De nombreuses questions subsistent sur la formation des aurores boréales. Grâce aux données des satellites Cluster de l'ESA et IMAGE de la NASA, une équipe internationale a révélé l'origine des aurores se produisant à des latitudes élevées.
L'aurore boréale, spectacle lumineux nocturne, est la manifestation la plus spectaculaire de l'interaction entre le vent solaire et le champ magnétique terrestre. Pourtant, ce phénomène reste en partie énigmatique.
Les aurores classiques forment un anneau ovoïde entre 65° et 70° de latitude nord et sud, dit "ovale auroral". À l'intérieur se trouvent les "calottes polaires" magnétiques (distinctes des calottes glaciaires).

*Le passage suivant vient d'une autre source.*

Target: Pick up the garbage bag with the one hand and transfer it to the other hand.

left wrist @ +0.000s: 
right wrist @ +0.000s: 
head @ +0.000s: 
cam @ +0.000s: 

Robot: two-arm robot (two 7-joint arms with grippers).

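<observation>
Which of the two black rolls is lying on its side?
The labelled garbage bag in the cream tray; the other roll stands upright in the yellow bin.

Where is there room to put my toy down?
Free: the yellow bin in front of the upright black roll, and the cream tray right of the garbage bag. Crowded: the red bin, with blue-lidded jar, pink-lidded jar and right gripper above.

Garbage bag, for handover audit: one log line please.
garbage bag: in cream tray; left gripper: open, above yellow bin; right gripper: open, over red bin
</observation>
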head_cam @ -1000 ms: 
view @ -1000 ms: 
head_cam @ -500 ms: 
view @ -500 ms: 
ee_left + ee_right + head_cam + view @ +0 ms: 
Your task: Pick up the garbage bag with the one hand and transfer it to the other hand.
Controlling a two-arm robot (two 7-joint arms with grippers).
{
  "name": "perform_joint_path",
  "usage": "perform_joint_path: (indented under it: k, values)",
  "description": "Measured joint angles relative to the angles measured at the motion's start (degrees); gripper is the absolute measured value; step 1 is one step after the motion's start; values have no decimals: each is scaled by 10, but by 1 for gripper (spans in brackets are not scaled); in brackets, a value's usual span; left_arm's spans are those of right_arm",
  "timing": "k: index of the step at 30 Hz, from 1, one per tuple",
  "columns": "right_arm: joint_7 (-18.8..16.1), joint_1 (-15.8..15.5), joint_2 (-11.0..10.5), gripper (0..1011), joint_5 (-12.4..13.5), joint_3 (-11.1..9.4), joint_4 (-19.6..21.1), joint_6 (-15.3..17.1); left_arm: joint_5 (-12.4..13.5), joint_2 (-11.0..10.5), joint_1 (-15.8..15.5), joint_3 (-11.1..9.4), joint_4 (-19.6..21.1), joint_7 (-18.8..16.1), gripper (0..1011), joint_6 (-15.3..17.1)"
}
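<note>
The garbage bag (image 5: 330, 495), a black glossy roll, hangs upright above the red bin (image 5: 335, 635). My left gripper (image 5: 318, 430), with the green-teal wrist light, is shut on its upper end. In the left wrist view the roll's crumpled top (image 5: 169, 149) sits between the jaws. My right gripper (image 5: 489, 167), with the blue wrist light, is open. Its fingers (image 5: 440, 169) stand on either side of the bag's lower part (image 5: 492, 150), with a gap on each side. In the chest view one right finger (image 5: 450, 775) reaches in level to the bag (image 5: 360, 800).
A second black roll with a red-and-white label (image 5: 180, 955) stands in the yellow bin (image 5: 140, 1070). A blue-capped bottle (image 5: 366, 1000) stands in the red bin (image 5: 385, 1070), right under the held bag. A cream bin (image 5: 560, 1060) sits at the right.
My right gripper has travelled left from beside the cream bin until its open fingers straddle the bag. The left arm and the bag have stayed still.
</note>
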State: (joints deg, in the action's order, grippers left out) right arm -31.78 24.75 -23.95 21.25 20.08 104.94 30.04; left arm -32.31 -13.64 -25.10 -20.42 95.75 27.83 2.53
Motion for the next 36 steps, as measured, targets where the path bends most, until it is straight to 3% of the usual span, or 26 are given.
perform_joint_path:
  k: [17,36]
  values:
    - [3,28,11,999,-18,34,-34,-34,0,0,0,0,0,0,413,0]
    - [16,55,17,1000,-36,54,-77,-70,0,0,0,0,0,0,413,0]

La formation des aurores dépend de l'orientation du champ magnétique interplanétaire, dictée par le Soleil et en perpétuelle évolution. Quand ce champ pointe vers le nord, des aurores apparaissent dans les calottes polaires, au-delà de l'ovale. Un cas emblématique est l'aurore theta : vue de haut, elle évoque la lettre grecque Θ, avec une ligne centrale traversant l'ovale.
Si les mécanismes des aurores ovales sont bien compris, l'origine des aurores theta, observées depuis les années 1980, demeurait obscure. Une étude novatrice, croisant les données de Cluster (ESA) et IMAGE (NASA), apporte enfin une explication.
Cette découverte, publiée dans la revue Science en 2020, porte la signature de chercheurs internationaux, dont Romain Maggiolo de l'Institut royal d'aéronomie spatiale de Belgique (BIRA-IASB).